• [What is being asked]
Start at the line with "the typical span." in the records below, stop at the line with "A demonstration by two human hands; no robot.", and return every line in that span exactly, the two end lines included.

*** Task data ***

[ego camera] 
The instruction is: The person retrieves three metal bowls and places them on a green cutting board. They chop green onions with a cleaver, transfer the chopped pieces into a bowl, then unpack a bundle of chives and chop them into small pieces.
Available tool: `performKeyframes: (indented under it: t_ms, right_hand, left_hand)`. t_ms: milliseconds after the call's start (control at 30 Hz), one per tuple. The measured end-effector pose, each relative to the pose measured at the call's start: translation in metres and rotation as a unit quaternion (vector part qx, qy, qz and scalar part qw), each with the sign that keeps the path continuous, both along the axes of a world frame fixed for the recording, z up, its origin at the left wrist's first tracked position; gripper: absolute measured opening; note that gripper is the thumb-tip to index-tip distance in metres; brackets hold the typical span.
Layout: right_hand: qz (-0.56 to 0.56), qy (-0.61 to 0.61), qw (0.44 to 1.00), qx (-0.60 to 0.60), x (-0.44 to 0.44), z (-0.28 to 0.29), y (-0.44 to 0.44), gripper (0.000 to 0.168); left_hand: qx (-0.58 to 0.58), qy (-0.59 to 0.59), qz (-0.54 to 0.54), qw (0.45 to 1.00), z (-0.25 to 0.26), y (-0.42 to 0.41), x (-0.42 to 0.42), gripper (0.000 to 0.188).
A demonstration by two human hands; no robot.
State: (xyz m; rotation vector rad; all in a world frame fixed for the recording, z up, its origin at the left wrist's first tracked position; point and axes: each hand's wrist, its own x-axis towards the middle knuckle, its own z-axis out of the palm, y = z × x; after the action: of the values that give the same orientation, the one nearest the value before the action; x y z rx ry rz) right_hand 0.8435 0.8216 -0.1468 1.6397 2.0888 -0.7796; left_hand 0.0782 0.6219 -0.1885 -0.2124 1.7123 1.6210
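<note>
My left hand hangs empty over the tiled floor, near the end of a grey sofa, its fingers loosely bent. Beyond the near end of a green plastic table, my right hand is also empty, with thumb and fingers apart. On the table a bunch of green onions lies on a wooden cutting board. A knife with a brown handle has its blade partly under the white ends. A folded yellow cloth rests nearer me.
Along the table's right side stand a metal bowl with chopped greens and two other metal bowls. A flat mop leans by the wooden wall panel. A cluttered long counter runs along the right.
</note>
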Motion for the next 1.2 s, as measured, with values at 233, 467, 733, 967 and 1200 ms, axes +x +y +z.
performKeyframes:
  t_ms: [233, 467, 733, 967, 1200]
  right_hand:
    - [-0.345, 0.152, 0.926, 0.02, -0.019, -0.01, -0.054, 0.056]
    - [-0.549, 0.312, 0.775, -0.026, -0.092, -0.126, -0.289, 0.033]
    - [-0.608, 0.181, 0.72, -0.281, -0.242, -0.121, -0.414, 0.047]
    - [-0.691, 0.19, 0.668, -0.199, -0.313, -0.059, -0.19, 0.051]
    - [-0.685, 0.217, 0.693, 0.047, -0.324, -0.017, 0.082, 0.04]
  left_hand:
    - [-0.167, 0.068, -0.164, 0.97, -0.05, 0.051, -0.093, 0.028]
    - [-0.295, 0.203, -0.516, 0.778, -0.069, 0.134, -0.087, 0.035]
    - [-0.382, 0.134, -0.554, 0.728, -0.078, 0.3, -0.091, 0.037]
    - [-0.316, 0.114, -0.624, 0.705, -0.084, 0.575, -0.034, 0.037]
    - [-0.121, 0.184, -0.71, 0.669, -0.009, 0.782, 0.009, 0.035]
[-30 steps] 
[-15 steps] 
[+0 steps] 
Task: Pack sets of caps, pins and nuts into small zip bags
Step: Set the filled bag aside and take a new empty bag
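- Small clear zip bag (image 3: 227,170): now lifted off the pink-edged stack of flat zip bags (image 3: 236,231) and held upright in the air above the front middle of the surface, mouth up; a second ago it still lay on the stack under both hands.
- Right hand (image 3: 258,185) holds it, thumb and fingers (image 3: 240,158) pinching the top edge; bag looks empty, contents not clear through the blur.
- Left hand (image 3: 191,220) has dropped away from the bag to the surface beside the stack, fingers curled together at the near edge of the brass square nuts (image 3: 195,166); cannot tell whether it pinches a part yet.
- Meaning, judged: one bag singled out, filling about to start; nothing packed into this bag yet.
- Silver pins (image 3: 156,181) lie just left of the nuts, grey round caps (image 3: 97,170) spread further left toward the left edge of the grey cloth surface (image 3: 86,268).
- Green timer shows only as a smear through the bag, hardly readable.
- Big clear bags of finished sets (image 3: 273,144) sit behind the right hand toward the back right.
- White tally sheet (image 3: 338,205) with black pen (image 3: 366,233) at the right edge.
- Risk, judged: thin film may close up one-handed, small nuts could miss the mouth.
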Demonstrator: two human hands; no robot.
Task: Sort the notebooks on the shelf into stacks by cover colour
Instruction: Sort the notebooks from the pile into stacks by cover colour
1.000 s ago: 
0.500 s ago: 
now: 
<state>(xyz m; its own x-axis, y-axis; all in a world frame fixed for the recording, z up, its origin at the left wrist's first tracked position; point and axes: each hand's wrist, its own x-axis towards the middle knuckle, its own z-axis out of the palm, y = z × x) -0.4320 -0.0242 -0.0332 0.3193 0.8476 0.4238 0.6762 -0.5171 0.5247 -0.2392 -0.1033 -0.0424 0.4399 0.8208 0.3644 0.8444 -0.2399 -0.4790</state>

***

• [Written response]
Available tool: `performKeyframes: (indented under it: t_ms, right_hand, left_hand)`. t_ms: milliseconds after the call's start (control at 30 Hz), one per tuple. The measured end-effector pose, each relative to the pose measured at the call's start: translation in metres and rotation as a unit quaternion (vector part qx, qy, qz and scalar part qw), each with the sign that keeps the path continuous, both along the axes of a world frame fixed for the recording, z up, its origin at the left wrist's first tracked position; gripper: absolute measured opening; note that gripper is the thumb-tip to index-tip distance in metres; brackets hold the typical span.
Layout: right_hand: qz (-0.56 to 0.56), qy (-0.61 to 0.61), qw (0.44 to 1.00), qx (-0.60 to 0.60), x (-0.44 to 0.44), z (-0.28 to 0.29), y (-0.44 to 0.44), gripper (0.000 to 0.168); left_hand: qx (-0.58 to 0.58), qy (-0.59 to 0.59), qz (-0.54 to 0.54), qw (0.45 to 1.00), z (-0.25 to 0.26), y (-0.42 to 0.41), x (-0.42 to 0.42), gripper (0.000 to 0.188).
A demonstration by two human hands; no robot.

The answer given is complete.